» About this exercise
Your task is to reproduce exactly the lines that run from the beginning of the data through the line where "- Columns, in" appears.

^^^^^^^^

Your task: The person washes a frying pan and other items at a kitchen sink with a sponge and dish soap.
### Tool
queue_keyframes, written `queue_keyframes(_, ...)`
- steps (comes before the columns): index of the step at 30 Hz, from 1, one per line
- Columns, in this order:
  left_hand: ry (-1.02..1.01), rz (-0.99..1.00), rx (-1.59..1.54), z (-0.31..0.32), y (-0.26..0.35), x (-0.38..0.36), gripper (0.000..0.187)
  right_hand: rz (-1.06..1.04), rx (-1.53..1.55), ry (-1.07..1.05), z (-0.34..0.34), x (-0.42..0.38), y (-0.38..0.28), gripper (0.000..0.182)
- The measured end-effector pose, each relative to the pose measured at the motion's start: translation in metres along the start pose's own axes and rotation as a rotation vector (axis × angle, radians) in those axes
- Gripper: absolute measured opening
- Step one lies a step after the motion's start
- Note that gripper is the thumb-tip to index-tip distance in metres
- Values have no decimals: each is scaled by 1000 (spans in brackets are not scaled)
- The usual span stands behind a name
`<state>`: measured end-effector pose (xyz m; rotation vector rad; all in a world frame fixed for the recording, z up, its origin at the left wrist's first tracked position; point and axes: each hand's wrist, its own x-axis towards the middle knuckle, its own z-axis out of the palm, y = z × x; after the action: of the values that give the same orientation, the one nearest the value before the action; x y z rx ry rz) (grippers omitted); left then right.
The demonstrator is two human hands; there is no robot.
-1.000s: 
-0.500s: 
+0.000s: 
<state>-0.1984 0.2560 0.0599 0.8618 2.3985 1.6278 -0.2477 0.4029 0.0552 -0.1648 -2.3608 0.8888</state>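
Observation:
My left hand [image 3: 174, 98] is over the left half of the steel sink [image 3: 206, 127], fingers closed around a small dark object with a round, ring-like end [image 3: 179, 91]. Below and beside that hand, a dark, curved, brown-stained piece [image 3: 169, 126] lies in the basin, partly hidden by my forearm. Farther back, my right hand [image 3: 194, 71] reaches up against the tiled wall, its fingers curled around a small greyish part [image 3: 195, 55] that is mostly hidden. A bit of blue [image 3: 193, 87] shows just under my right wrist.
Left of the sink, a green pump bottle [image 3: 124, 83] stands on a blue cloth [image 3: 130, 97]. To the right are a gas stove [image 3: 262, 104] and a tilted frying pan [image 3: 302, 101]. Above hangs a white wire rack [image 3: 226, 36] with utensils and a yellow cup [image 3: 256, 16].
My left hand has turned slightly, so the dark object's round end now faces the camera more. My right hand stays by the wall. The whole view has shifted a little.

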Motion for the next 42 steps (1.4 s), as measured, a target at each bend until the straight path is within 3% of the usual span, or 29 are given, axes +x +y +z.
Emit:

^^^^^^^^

» Response to the task
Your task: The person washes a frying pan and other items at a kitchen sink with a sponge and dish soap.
### Tool
queue_keyframes, written `queue_keyframes(_, ...)`
- steps (comes before the columns): index of the step at 30 Hz, from 1, one per line
- Columns, in this order:

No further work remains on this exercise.